Dans cette optique, on peut maintenant s’attendre à des investissements stables en provenance des Etats-Unis. Cependant, cela concernera avant tout le développement du tourisme. Ce n’est pas un hasard si Obama était accompagné d’une importante délégation d’hommes d’affaires. La veille de la visite à Cuba, Washington et La Havane se sont entendus sur l’ouverture de liaisons aériennes (elles aussi interrompues depuis 53 ans), et le réseau d’hôtels américains Starwood Hotels & Resorts Worldwide a conclu une première transaction à Cuba depuis près de 60 ans.

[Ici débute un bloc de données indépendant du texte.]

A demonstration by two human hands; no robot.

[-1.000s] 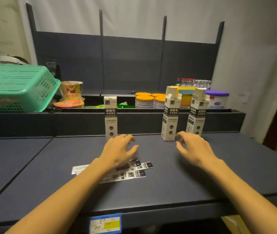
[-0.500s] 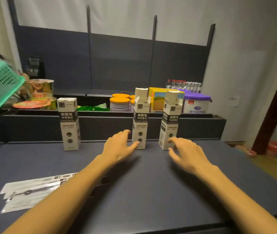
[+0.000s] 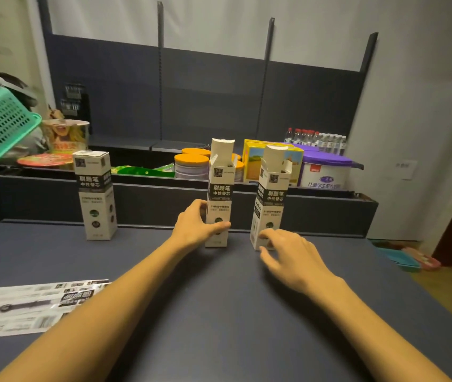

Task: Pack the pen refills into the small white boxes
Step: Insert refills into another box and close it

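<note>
Both hands have closed in on the open boxes since a moment ago, when they hung just short of them. On the dark desk stand three tall white boxes: the closed box well off to the left, the middle box and the right box near each other, both upright with their top flaps standing open. The left hand grips the middle box low down, thumb across its front and fingers behind. The right hand touches the foot of the right box with loosely bent fingers; whether it has a hold cannot be told. Flat packets of pen refills lie at the desk's near left edge, well apart from the boxes, white with black printed labels. The step in hand seems to be fetching an open box; next, I judge, a box must come toward the packets, or a packet be lifted and slid in endwise through the open top while the box is steadied against tipping.
</note>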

Il est vrai que les investisseurs américains devront lutter avec les Chinois, qui se sont tournés vers Cuba avec la même détermination. Durant les trois premiers trimestres de 2015, le volume des échanges entre Cuba et la Chine a augmenté de 57% (jusqu’à 1,3 milliards d’euros), et Pékin est maintenant le second partenaire commercial de Cuba (après le Venezuela).

« Pas de menace pour nos plans »

Mais il se peut que le plus grand succès d’Obama soit l’ouverture des « portes » de toute l’Amérique latine. Cuba en était la clé, car la plupart des pays latino-américains soutenaient l’île contre l’embargo dans ce conflit « gelé ».

Il paraît improbable que les Etats-Unis puissent séduire les Cubains : ils n’ont pas l’intention de reculer et d’introduire de réformes politiques, souligne Vladimir Davydov, directeur de l’Institut de l’Amérique latine de l’Académie russe des sciences. Les attentes des Etats-Unis dans ce domaine sont certainement illusoires. Les Cubains devraient donc continuer à s’efforcer de ne pas « mettre tous leurs œufs dans le même panier », l’un des contrepoids à la politique américaine dans la région n’étant autre que la Russie.

« Nous avons pratiquement quitté Cuba au début des années 90, abandonnant, en plus des projets et des centres de production, beaucoup de positions », fait remarquer M. Davydov. Cuba peut difficilement être aujourd’hui considéré comme un morceau de choix pour la Russie, s’accordent à dire toutes les personnes interrogées par RBTH, bien que Moscou soit parvenu à mener des projets à bien dans le secteur de l’énergie et de la métallurgie. Le Kremlin ne voit pas non plus de raisons de s’inquiéter en raison de l’activité frénétique des Etats-Unis dans la région. Ce sera sûrement perçu comme un retour des relations à la normale. « Cela ne menace ni nos perspectives, ni nos plans pour ce continent, qui sont, il faut le dire, assez modestes », affirme Belyat.

Pourtant, Moscou rétablit lentement mais sûrement ses liens avec La Havane. Selon les experts, être présent à Cuba constitue un atout politique, tout comme le Venezuela et le Brésil. Il suffit de se souvenir qu’en 2014, la Russie a effacé la dette de 28 milliards d’euros de Cuba, et que fin 2015, elle lui a accordé un crédit de 1,2 milliards d’euros pour construire des centrales électriques.